Although it’s unclear when such harvesting and ­stewardship practices first became ­established, some research suggests that the First Peoples in the Pacific Northwest have been eating camas for more than 8,000 years and frequently traded it over hundreds of ­kilometres.

One recent study published by the Royal Society confirms the practices in Pend Oreille ­Valley of northeastern Washington back to 3,500 years ago. When researchers from Washington State University at Pullman analyzed the available ­archeological, palaeoclimatological and botanical data, they found evidence that two main camas harvest patterns in the area alternated at roughly ­500-year intervals, beginning some 4,000 years ago.

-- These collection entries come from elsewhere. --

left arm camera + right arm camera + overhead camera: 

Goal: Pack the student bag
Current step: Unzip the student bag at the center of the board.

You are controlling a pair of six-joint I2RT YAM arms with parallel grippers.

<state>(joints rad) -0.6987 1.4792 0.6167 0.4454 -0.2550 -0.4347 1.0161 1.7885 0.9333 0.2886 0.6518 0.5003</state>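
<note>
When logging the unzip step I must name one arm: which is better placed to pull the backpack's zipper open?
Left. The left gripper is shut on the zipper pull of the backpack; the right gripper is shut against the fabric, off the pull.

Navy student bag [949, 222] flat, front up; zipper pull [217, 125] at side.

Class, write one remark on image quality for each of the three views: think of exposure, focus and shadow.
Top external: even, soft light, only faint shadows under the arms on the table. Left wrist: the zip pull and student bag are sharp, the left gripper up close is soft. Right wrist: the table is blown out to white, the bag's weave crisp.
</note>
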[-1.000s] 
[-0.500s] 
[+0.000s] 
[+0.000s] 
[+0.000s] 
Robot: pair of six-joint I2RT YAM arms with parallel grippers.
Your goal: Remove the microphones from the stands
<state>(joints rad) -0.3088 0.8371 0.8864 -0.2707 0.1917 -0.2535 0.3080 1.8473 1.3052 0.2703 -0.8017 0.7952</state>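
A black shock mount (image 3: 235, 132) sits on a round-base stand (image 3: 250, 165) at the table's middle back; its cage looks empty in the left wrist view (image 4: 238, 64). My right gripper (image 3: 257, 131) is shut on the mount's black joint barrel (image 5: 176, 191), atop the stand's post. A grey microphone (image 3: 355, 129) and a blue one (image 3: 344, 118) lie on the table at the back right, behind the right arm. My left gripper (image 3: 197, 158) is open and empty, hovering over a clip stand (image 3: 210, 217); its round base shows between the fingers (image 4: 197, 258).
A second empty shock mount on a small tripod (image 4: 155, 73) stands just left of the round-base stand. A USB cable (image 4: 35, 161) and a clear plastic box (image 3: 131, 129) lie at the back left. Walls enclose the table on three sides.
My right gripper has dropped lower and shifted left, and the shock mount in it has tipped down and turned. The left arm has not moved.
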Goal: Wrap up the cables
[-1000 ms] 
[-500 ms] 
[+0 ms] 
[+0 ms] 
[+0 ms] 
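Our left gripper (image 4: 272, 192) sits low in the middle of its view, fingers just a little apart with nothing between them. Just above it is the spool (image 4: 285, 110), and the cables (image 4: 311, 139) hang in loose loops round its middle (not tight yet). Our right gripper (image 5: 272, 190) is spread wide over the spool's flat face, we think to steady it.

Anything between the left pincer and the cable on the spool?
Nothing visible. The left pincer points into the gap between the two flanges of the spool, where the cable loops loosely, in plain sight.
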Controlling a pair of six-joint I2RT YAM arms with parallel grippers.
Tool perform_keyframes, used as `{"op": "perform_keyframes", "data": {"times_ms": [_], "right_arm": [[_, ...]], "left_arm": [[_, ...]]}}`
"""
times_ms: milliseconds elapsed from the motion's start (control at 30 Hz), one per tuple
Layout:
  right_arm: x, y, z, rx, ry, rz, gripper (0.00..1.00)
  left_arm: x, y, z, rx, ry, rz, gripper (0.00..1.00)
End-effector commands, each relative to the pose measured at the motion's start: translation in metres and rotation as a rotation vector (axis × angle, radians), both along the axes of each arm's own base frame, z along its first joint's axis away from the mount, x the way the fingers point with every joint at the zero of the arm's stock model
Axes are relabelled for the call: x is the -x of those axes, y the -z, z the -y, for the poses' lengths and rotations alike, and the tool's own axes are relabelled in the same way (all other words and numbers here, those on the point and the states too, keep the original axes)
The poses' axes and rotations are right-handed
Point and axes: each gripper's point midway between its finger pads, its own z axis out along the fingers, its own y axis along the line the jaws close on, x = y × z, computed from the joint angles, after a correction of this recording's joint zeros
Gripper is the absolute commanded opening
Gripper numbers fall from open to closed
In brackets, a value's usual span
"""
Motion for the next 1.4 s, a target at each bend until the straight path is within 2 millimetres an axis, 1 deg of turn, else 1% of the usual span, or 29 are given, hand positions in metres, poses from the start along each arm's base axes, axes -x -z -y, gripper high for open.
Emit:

From 3,500 to 3,000 years ago, it appears the region’s ­inhabitants selectively ­harvested bulbs of mature plants and likely replanted immature bulbs and seed capsules. Then, ­2,500-2,000 years ago, bulbs of all ages and maturities were ­collected — a gathering free-for-all that can deplete local resources, no matter what is being harvested or who does the harvesting.

However, by 1,000 years ago, the evidence shows ­people returning to ­harvesting ­primarily mature bulbs. The ­pattern continued through to contact with Europeans in the 18th and 19th centuries and likely is the basis for the oral histories and ­contemporary accounts that have been ­documented.

Enter James Douglas of the Hudson’s Bay Company, aboard a ship. “I was … delighted in ranging over fields knee deep in clover, tall grasses and ferns reaching above our heads, at these unequivocal proofs of ­fertility,” he wrote to Hargrave.

He camas’ed. He saw. He colonized.

The rest, as they say, is ­(colonial) history.